The Roman commander still wants to learn why Paul was accused by the Jews.  Next day he orders the Jewish court to interrogate him.  Paul will now stand before the Sanhedrin, Israel’s Supreme Council.

* * *

Five decades earlier, Paul had been born in Tarsus (today’s Turkey), a large trading center on the Mediterranean coast.  How his Jewish father gained Roman citizenship isn’t known.  Perhaps success in business earned him that standing.  It was a stature to be prized:  it entitled him to Roman rights and privileges throughout the empire, especially the right to a fair trial and humane treatment.

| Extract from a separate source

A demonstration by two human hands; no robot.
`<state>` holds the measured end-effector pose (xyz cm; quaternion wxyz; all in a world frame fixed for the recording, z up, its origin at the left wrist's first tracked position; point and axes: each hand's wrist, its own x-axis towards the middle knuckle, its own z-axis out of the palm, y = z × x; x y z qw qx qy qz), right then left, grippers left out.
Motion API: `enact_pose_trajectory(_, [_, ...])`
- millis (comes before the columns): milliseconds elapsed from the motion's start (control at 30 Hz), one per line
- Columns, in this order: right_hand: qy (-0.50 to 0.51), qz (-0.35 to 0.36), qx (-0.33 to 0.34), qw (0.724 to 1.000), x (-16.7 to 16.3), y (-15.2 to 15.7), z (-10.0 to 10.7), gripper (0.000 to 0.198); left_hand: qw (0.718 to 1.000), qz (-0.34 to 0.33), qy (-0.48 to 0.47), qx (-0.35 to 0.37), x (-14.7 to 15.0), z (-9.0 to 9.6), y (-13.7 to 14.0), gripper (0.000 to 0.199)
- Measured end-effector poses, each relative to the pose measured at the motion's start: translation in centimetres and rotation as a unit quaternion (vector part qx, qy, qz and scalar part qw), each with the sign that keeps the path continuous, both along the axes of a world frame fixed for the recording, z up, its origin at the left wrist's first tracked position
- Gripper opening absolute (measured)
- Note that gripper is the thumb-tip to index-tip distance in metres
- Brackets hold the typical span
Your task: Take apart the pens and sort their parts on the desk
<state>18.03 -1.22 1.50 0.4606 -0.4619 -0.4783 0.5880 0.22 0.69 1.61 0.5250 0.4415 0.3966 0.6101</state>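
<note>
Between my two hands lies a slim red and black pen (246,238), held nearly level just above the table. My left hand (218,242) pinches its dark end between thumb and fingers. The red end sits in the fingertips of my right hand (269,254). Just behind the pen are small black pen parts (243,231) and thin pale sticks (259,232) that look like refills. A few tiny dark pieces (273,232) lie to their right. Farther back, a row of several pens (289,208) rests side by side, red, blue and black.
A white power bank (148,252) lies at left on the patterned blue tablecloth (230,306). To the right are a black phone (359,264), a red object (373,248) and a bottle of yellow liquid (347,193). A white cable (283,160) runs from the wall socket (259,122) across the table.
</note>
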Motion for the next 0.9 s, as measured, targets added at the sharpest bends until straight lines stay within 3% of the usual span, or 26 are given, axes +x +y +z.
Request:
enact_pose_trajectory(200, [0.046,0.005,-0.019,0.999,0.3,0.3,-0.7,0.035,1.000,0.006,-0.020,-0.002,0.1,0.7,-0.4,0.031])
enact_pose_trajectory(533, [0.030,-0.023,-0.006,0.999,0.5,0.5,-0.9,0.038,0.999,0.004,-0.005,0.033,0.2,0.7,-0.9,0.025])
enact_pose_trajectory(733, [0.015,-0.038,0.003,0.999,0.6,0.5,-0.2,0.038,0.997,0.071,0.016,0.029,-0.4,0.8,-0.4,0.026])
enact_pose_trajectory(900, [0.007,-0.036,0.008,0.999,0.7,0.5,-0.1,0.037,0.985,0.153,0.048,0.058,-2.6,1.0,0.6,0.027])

As children of immigrants gain citizenship by birth in the U.S., so Paul gained Roman citizenship by birth to a Roman citizen father.  To Paul, a zealous Jew sent to Jerusalem to study the Mosaic law with Pharisees, it probably meant little.  Until now.

Was it a “lucky break” that Paul could escape flogging?  To the contrary, the psalmist writes, “The LORD has established his throne in the heavens, and his kingdom rules over all”.  Put that together with David’s words in Psalm 139:13, “For it was you who formed my inward parts; you knit me together in my mother’s womb”, and you’ve got a God who is intimately involved in our births.  Not only when but where and to whom.  There are no “lucky breaks”, only a Sovereign God who rules all.

Paul’s rescue from flogging is hardly the kind of miracle that draws curious crowds to revivals.  But Paul’s birthright, which saved him  50 years later, is no less an act of God than if an angel snatched the whip from the soldier’s hand.

God intervenes in our lives (even before our lives) to protect us.  No, it doesn’t mean we’re spared suffering.  But there are times when God says to our pain, “That’s enough.  Go no farther.”